Work request =>
Whatever appears in the listing, return all of it exactly.
::::::
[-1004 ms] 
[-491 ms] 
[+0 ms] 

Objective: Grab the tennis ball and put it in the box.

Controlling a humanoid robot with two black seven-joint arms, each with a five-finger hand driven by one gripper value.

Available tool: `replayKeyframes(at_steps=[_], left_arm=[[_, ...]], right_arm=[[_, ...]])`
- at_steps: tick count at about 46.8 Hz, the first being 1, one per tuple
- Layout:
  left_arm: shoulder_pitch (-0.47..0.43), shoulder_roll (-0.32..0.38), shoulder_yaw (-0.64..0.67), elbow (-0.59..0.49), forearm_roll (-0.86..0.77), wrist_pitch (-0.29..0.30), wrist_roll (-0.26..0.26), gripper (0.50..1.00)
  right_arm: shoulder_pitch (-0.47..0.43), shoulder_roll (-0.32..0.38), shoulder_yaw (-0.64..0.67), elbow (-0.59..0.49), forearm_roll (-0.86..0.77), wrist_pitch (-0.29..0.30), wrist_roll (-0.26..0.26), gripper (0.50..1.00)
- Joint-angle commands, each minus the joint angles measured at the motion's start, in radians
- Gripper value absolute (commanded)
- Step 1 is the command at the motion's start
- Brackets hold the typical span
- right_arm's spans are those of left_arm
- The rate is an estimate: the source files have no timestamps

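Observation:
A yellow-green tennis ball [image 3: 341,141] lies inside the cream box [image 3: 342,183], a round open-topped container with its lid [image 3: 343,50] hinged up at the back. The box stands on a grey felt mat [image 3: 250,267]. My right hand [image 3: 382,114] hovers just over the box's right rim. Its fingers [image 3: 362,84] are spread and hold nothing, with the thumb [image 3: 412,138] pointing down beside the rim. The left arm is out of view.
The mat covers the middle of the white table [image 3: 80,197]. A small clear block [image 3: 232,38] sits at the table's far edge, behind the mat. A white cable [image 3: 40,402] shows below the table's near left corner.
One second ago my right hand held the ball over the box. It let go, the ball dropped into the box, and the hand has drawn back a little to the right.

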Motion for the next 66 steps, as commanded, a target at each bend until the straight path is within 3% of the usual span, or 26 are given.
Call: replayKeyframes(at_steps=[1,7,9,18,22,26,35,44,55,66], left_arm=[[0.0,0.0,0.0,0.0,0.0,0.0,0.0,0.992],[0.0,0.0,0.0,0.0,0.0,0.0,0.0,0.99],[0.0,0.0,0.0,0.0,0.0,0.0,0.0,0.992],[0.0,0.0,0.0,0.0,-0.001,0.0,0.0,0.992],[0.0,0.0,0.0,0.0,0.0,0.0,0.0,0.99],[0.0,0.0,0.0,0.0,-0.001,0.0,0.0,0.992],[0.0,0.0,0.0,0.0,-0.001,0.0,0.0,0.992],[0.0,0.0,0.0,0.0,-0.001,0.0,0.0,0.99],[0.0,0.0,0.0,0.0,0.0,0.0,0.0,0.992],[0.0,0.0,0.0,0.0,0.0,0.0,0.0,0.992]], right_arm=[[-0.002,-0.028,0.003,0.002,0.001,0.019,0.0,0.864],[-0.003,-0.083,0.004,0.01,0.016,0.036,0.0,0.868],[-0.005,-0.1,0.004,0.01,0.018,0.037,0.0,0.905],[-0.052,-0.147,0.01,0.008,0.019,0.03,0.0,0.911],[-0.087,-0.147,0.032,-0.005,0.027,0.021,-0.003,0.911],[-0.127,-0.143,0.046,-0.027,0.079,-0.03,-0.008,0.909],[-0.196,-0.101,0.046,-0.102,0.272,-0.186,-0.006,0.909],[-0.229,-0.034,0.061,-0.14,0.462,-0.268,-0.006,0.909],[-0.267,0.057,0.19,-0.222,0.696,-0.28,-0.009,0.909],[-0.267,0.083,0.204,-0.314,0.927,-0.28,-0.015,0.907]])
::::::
Task answer =>
[-1004 ms] 
[-491 ms] 
[+0 ms] 

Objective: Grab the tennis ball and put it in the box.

Controlling a humanoid robot with two black seven-joint arms, each with a five-finger hand driven by one gripper value.

Available tool: `replayKeyframes(at_steps=[_], left_arm=[[_, ...]], right_arm=[[_, ...]])`
- at_steps: tick count at about 46.8 Hz, the first being 1, one per tuple
- Layout:
  left_arm: shoulder_pitch (-0.47..0.43), shoulder_roll (-0.32..0.38), shoulder_yaw (-0.64..0.67), elbow (-0.59..0.49), forearm_roll (-0.86..0.77), wrist_pitch (-0.29..0.30), wrist_roll (-0.26..0.26), gripper (0.50..1.00)
  right_arm: shoulder_pitch (-0.47..0.43), shoulder_roll (-0.32..0.38), shoulder_yaw (-0.64..0.67), elbow (-0.59..0.49), forearm_roll (-0.86..0.77), wrist_pitch (-0.29..0.30), wrist_roll (-0.26..0.26), gripper (0.50..1.00)
- Joint-angle commands, each minus the joint angles measured at the motion's start, in radians
- Gripper value absolute (commanded)
- Step 1 is the command at the motion's start
- Brackets hold the typical span
- right_arm's spans are those of left_arm
- The rate is an estimate: the source files have no timestamps

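Observation:
A yellow-green tennis ball [image 3: 341,141] lies inside the cream box [image 3: 342,183], a round open-topped container with its lid [image 3: 343,50] hinged up at the back. The box stands on a grey felt mat [image 3: 250,267]. My right hand [image 3: 382,114] hovers just over the box's right rim. Its fingers [image 3: 362,84] are spread and hold nothing, with the thumb [image 3: 412,138] pointing down beside the rim. The left arm is out of view.
The mat covers the middle of the white table [image 3: 80,197]. A small clear block [image 3: 232,38] sits at the table's far edge, behind the mat. A white cable [image 3: 40,402] shows below the table's near left corner.
One second ago my right hand held the ball over the box. It let go, the ball dropped into the box, and the hand has drawn back a little to the right.
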
Motion for the next 66 steps, as commanded, a target at each bend until the straight path is within 3% of the usual span, or 26 are given.
Call: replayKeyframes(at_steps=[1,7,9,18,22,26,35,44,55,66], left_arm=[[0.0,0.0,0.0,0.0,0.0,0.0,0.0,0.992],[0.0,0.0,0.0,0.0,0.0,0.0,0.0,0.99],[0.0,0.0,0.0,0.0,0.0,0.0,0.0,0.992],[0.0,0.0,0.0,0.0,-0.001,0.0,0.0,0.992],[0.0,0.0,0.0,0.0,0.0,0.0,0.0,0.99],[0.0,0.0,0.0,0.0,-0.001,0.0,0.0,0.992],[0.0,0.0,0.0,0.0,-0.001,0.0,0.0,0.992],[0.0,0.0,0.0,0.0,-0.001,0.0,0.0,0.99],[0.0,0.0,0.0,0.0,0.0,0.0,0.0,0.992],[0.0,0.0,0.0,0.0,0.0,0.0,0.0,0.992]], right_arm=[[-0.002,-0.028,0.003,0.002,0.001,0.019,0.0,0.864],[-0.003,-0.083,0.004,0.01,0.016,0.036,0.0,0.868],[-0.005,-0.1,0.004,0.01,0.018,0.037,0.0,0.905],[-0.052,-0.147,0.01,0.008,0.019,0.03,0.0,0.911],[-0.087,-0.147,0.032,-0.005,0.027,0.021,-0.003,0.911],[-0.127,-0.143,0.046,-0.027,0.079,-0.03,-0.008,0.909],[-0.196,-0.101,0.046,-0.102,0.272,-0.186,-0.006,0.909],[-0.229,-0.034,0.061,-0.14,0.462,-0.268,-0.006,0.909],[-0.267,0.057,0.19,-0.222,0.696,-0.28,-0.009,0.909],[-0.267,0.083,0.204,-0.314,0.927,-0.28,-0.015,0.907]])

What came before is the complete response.